EXERCISE DIRECTIONS » How many lines of the records hold the string "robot"? Reply with the number alone.

RECORD EXTRACTS »
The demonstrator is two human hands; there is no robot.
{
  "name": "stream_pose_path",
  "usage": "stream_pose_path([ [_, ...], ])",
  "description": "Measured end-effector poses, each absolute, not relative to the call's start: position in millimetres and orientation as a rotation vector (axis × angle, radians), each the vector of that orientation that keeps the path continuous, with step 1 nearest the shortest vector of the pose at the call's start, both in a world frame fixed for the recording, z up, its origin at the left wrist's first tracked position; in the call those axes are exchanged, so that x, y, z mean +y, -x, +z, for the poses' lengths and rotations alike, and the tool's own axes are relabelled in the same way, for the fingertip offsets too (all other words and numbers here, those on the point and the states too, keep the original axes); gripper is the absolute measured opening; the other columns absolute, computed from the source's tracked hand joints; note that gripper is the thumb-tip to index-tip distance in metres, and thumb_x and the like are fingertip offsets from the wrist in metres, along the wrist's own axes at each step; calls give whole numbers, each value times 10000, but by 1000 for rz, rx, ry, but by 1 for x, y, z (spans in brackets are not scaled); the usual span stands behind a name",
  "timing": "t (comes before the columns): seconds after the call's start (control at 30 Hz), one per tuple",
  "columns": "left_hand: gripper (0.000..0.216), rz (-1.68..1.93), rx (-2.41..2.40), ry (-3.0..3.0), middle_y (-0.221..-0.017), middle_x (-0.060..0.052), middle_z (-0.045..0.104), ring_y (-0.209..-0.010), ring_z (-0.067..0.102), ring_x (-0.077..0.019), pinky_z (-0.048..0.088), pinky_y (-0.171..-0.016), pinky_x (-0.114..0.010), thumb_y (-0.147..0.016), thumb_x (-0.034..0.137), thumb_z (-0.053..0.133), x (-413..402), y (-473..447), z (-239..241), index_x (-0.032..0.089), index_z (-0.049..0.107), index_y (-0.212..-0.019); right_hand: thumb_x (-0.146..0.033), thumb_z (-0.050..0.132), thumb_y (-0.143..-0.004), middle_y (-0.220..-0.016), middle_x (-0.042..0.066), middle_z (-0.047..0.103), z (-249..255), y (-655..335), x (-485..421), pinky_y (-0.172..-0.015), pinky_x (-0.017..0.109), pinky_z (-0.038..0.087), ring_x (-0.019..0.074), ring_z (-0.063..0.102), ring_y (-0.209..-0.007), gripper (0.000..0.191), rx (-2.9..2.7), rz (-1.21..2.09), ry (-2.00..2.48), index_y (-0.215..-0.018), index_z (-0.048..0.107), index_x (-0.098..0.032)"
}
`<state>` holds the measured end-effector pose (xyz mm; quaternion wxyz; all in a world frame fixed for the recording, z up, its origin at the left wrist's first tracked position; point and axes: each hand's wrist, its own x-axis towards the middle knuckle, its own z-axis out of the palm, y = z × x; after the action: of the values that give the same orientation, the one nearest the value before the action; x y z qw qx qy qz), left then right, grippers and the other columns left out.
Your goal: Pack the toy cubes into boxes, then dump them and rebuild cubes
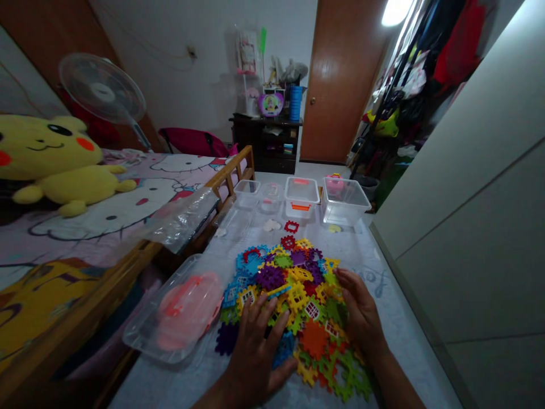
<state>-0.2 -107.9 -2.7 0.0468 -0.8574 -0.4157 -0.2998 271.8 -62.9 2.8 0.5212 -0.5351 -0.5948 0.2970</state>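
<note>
A heap of flat, toothed plastic building pieces [298, 289] in yellow, purple, blue, green, orange and red lies in front of me. My left hand [258, 346] rests over the near left part of the heap, palm down with fingers spread, close to blue and yellow pieces. At the heap's right edge is my right hand [361, 312], turned sideways with its fingers loosely curved beside green pieces. Nothing held shows in it. An orange square piece [314, 339] lies between the hands. A red frame piece [292, 227] sits apart at the far side.
Clear lidless boxes [344, 201] stand along the far end. On the left, a clear lid [179, 352] lies with pink lids under or on it. A wooden bed rail [140, 258] borders the left side; a pale cabinet [477, 227] rises on the right.
</note>
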Motion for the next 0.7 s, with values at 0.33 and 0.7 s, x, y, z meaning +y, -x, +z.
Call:
stream_pose_path([
  [0.33, 621, -926, -1242, 2611, -1483, -158, 380, -1449, 254, -375, 148, -1197, -590, -836, 337, 661, -107, 0, 3, 166, 470, -1401, -295, 429, -977, -1293, 84, 641, 32, -261, -59, -1069, 426, 440, 227, 576, -1227, 314, -1926, 851, 1268, -1234, 604, -254],
  [0.7, 502, -1057, -1245, 2564, -1413, -146, 459, -1415, 321, -332, 141, -1212, -543, -849, 286, 623, -108, -2, 7, 156, 530, -1325, -93, 505, -843, -1036, 93, 730, 31, -227, -5, -924, 391, 469, 239, 633, -990, 256, -2241, 482, 1472, -975, 702, -192],
])
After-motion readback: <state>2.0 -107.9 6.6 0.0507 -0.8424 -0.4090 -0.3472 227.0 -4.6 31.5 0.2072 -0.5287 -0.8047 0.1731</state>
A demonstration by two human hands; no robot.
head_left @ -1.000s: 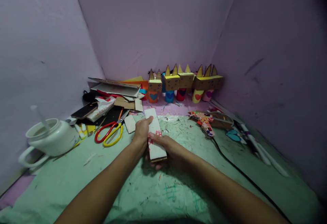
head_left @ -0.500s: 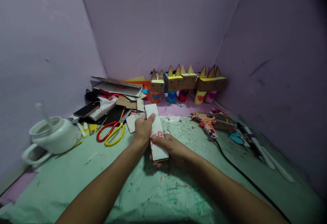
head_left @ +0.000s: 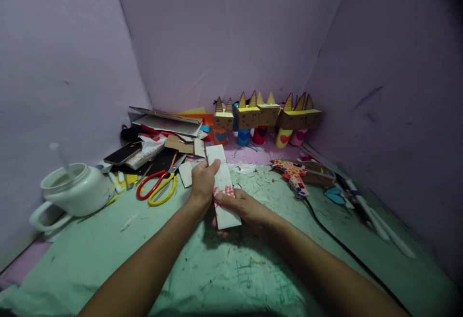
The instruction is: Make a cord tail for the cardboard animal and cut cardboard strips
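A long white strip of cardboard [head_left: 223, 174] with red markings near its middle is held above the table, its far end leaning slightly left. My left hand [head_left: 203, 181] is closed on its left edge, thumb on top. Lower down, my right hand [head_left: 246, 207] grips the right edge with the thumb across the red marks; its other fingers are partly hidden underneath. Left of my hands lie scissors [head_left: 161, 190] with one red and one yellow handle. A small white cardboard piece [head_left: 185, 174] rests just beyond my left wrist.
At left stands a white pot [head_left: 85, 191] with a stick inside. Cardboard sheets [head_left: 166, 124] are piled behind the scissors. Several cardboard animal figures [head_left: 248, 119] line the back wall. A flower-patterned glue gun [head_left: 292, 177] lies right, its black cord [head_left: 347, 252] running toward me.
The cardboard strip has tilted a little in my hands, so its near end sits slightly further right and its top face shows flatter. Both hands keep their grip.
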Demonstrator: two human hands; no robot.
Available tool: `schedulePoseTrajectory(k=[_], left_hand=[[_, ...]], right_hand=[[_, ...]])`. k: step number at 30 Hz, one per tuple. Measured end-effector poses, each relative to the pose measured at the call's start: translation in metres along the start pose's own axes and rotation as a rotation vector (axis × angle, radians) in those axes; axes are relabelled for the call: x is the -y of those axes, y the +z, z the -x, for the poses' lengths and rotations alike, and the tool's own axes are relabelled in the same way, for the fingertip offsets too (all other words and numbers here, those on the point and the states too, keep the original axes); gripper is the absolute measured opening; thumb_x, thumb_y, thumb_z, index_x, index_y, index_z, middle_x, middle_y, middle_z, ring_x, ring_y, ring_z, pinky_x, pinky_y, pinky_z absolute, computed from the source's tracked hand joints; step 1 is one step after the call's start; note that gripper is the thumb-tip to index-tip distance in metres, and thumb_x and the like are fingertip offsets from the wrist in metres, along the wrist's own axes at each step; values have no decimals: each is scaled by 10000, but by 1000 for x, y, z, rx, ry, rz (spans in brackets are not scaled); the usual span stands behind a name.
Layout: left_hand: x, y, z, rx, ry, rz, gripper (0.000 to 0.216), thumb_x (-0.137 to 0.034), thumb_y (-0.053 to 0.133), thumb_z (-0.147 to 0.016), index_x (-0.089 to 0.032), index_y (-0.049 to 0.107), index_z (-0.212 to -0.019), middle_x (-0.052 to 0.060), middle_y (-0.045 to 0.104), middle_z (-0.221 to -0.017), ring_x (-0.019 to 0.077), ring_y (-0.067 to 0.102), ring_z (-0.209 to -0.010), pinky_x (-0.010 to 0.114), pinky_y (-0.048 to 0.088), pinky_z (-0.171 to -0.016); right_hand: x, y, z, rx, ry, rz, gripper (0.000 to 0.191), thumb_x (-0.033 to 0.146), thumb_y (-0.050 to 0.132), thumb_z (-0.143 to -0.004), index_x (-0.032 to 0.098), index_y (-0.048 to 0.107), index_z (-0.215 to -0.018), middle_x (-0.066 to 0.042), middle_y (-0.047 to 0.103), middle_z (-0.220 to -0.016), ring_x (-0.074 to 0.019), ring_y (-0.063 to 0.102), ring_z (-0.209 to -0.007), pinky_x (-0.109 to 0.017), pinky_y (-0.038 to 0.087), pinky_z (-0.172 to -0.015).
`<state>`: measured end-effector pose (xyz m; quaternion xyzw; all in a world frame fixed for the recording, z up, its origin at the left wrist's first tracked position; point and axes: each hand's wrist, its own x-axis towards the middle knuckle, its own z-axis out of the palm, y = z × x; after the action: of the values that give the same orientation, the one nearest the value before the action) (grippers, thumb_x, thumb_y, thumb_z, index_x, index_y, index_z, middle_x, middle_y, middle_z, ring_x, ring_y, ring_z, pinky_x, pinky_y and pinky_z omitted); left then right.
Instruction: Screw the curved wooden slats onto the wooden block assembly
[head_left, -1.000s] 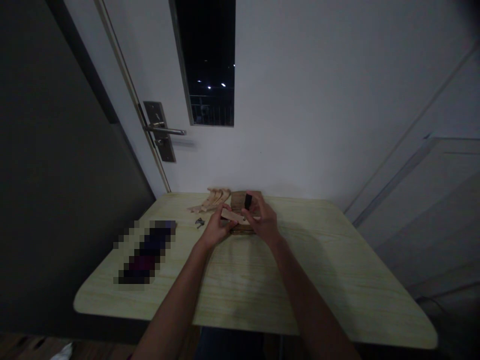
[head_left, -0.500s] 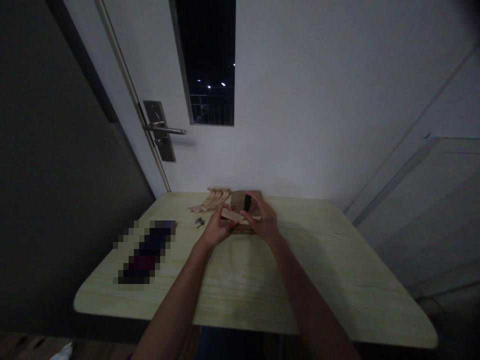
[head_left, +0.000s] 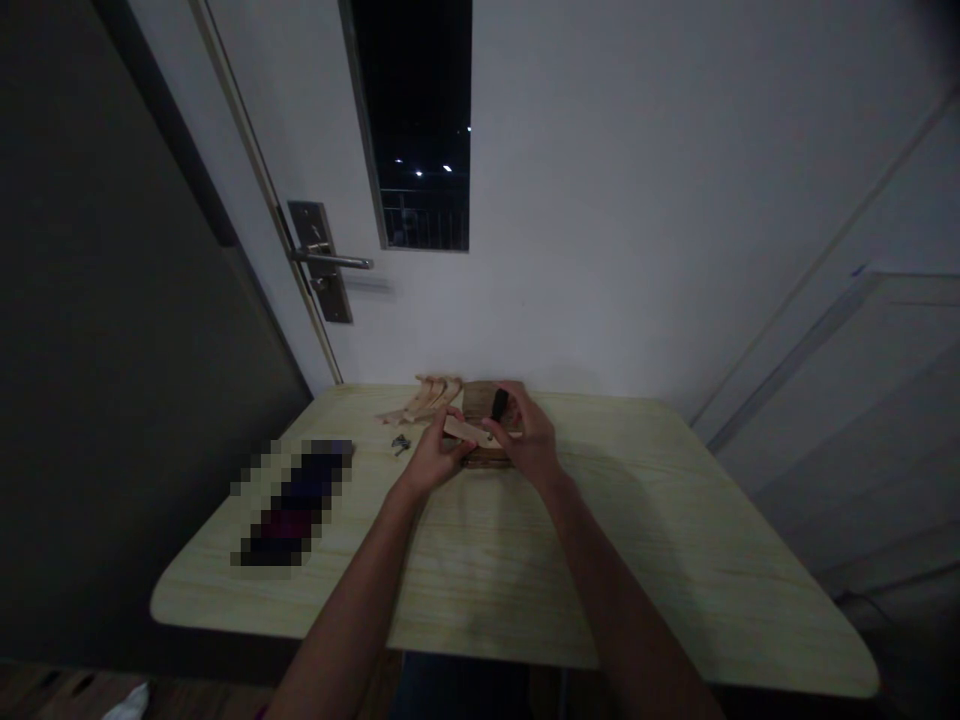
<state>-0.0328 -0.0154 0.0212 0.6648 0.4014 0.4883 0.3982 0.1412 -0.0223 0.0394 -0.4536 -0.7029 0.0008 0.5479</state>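
My left hand (head_left: pixel 437 458) pinches the left end of a pale wooden strip (head_left: pixel 465 431). In my right hand (head_left: pixel 531 440) is a screwdriver (head_left: pixel 499 404) with a short black handle, tilted, its lower end at the strip. The fingers of my right hand also lie close to the strip's right part, which they partly hide. Beneath both hands is a brown, wood-grained block or board (head_left: pixel 480 394); its exact kind I cannot make out. Left of my left hand lies a small cluster of metal screws (head_left: pixel 401 443).
Several curved pale wooden pieces (head_left: pixel 433 395) lie at the back of the light wooden table (head_left: pixel 645 560). A blurred-out dark object (head_left: pixel 300 505) is at the table's left. Behind the table stands a white door with a metal handle (head_left: pixel 337 261).
The screwdriver's handle has tilted slightly to the right, along with my right fingers. My left hand and the wooden strip have stayed nearly in place.
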Motion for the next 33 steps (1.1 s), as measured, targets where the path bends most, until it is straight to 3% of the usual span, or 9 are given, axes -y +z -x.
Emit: schedulePoseTrajectory(k=[5,11,16,22,25,29,33], left_hand=[[2,-1,0,5,16,-14,389,-363,703,-732,-194,474,-998,6,569,-869,158,559,-796,282,464,-728],[0,0,1,-12,14,-5,378,-355,708,-728,-199,487,-993,5,582,-848,167,577,-777,294,471,-702],[-1,0,1,7,8,-18,361,-355,698,-742,-199,495,-996,4,593,-836,168,584,-767,293,475,-693],[2,0,0,9,-3,17,372,-374,694,-749,-196,490,-1003,17,605,-864,178,601,-798,306,494,-708],[-1,0,0,10,8,-10,364,-342,708,-731,-193,485,-977,14,606,-859,175,597,-797,305,489,-720],[-7,-1,0,0,27,-7,360,-325,710,-724,-192,487,-973,10,612,-848,173,597,-799,300,481,-734],[-7,0,1,-7,8,20,394,-355,728,-707,-196,500,-986,10,606,-859,177,597,-815,299,480,-737]], right_hand=[[-1,-1,2,34,-64,35,397,383,591,-888,241,583,-1258,-71,700,-1113,-201,663,-892,-342,528,-861],[-5,4,3,0,79,-94,562,411,602,-888,266,430,-1402,-58,709,-1104,-215,703,-887,-354,568,-809],[-4,3,3,-2,47,-71,382,398,587,-900,298,541,-1265,-28,724,-1069,-205,706,-856,-349,565,-805],[-2,-2,1,43,-53,-94,361,320,455,-953,265,537,-1300,-53,696,-1190,-191,702,-909,-360,542,-864],[-3,-1,1,32,-46,-89,379,334,495,-935,261,543,-1304,-58,671,-1232,-179,694,-857,-350,547,-834],[-3,2,1,-21,12,-51,384,379,591,-882,256,589,-1246,-47,711,-1066,-174,644,-745,-335,547,-757],[-1,0,0,-28,-20,-47,389,405,628,-855,254,609,-1214,-52,702,-1098,-186,643,-786,-349,542,-803]])
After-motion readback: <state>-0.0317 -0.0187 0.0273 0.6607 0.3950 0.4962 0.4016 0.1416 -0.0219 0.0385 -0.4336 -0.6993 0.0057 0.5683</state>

RESPONSE TO THIS EXERCISE » 3